▶ Your instructions
Which lines of the data below contain "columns"? Please show them all.

● ● ● ● ● ● ●

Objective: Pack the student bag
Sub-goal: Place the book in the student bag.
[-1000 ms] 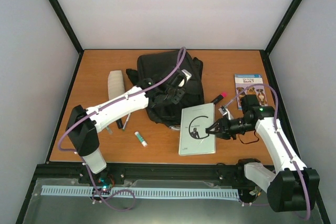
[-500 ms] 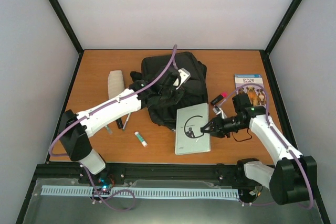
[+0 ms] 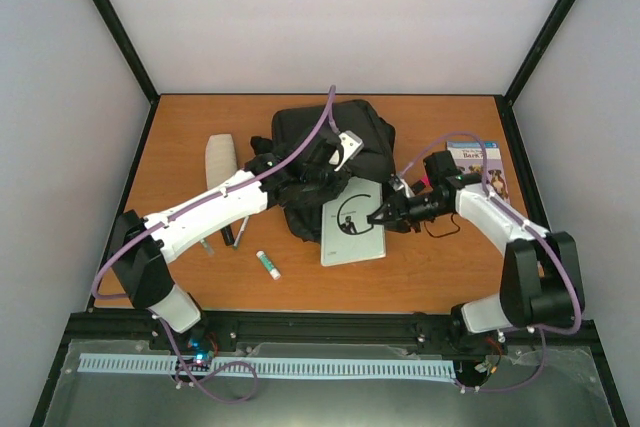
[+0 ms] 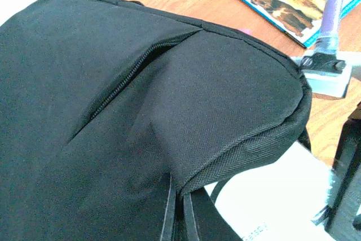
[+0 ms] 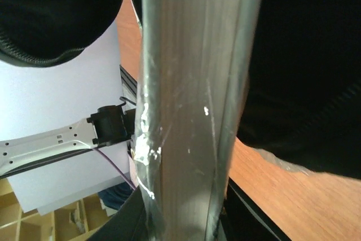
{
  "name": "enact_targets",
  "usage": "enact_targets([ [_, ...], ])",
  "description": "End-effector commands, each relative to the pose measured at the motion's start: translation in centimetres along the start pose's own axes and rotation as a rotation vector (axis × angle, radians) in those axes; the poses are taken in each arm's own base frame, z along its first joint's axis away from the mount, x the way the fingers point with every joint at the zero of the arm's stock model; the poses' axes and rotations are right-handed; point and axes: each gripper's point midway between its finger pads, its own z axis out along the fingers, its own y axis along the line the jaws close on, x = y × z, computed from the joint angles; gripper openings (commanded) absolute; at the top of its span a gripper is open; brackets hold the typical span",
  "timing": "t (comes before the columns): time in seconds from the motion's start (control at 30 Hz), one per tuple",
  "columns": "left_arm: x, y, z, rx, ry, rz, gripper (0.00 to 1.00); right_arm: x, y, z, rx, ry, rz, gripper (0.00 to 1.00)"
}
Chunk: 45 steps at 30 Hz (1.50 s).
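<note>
The student bag (image 3: pixel 345 137) is a black backpack lying at the middle back of the table. My left gripper (image 3: pixel 318 175) is shut on a fold of its fabric at the near edge; the left wrist view shows the bag (image 4: pixel 113 83) filling the frame, with the jaws (image 4: pixel 180 213) pinched on it. My right gripper (image 3: pixel 384 216) is shut on the right edge of a white book with a black C on its cover (image 3: pixel 350 225). The book's far left corner touches the bag. In the right wrist view the wrapped book edge (image 5: pixel 186 83) runs upright between my fingers, with the bag (image 5: pixel 304 55) beyond it.
A dog picture book (image 3: pixel 478 169) lies at the right back, with a pink marker (image 3: pixel 418 185) near it. A glue stick (image 3: pixel 268 264), a black pen (image 3: pixel 230 234) and a beige roll (image 3: pixel 220 161) lie left of the bag. The dog book also shows in the left wrist view (image 4: pixel 287 4).
My right gripper has carried the white book up and to the left, from the front of the table to the bag's near edge. The left gripper holds the bag, shifted slightly right.
</note>
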Motion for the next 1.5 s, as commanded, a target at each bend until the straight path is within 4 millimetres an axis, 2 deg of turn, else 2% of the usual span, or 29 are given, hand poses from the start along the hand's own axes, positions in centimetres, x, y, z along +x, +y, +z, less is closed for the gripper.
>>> enact_targets([
  [0.0, -4.2, -0.2, -2.6, 0.023, -0.155, 0.0, 0.01, -1.7, 3.3, 1.0, -0.126, 0.049, -0.097, 0.03],
  [0.1, -4.2, -0.2, -2.5, 0.026, -0.152, 0.003, 0.01, -2.5, 3.2, 2.7, -0.133, 0.101, -0.098, 0.03],
  [0.23, -4.1, -0.4, -2.6, 0.034, -0.152, 0.005, 0.01, -4.6, 2.8, 3.5, -0.113, 0.102, -0.143, 0.03],
  [0.37, -4.2, -0.4, -2.9, 0.038, -0.158, 0.005, 0.01, -6.1, 0.4, 4.4, -0.03, 0.084, -0.174, 0.1],
  [0.47, -3.9, -0.2, -2.8, 0.027, -0.151, 0.009, 0.01, -6.9, -1.8, 5.0, 0.041, 0.076, -0.195, 0.23],
  [0.57, -3.6, 0.0, -2.7, 0.011, -0.142, 0.014, 0.01, -7.4, -2.7, 5.0, 0.104, 0.055, -0.244, 0.41],
  [0.67, -3.3, 0.3, -2.5, -0.006, -0.135, 0.017, 0.01, -7.3, -2.2, 4.0, 0.146, 0.021, -0.308, 0.5],
  [0.83, -3.1, 0.7, -2.7, -0.023, -0.128, 0.013, 0.01, -6.6, -0.7, 1.1, 0.266, -0.055, -0.473, 0.67],
  [1.03, -3.0, 0.8, -3.2, -0.03, -0.136, 0.009, 0.01, -4.1, 0.2, -1.2, 0.343, -0.104, -0.639, 0.68],
  [1.07, -2.4, 0.9, -3.2, -0.032, -0.113, 0.01, 0.01, -3.5, 0.4, -1.6, 0.351, -0.108, -0.671, 0.67],
  [1.2, -2.2, 0.9, -3.5, -0.032, -0.103, 0.012, 0.01, -1.0, 2.9, -3.1, 0.341, -0.116, -0.912, 0.55],
  [1.27, -2.4, 1.0, -4.1, -0.033, -0.114, 0.007, 0.01, 0.3, 3.5, -3.5, 0.366, -0.099, -1.077, 0.49],
  [1.3, -2.3, 1.0, -4.2, -0.031, -0.117, 0.006, 0.01, 1.1, 3.5, -3.6, 0.392, -0.076, -1.185, 0.47],
  [1.4, -2.1, 1.1, -4.7, -0.036, -0.11, 0.007, 0.01, 2.1, 2.0, -3.8, 0.543, -0.014, -1.449, 0.46],
  [1.47, -1.9, 1.2, -4.8, -0.037, -0.103, 0.015, 0.01, 2.9, 0.7, -3.1, 0.606, 0.071, -1.569, 0.47],
])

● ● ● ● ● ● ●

▶ Result
  "timing": "t (comes before the columns): time in seconds from the motion's start (control at 30 Hz), one per tuple",
  "columns": "left_arm: x, y, z, rx, ry, rz, gripper (0.00 to 1.00); right_arm: x, y, z, rx, ry, rz, gripper (0.00 to 1.00)"

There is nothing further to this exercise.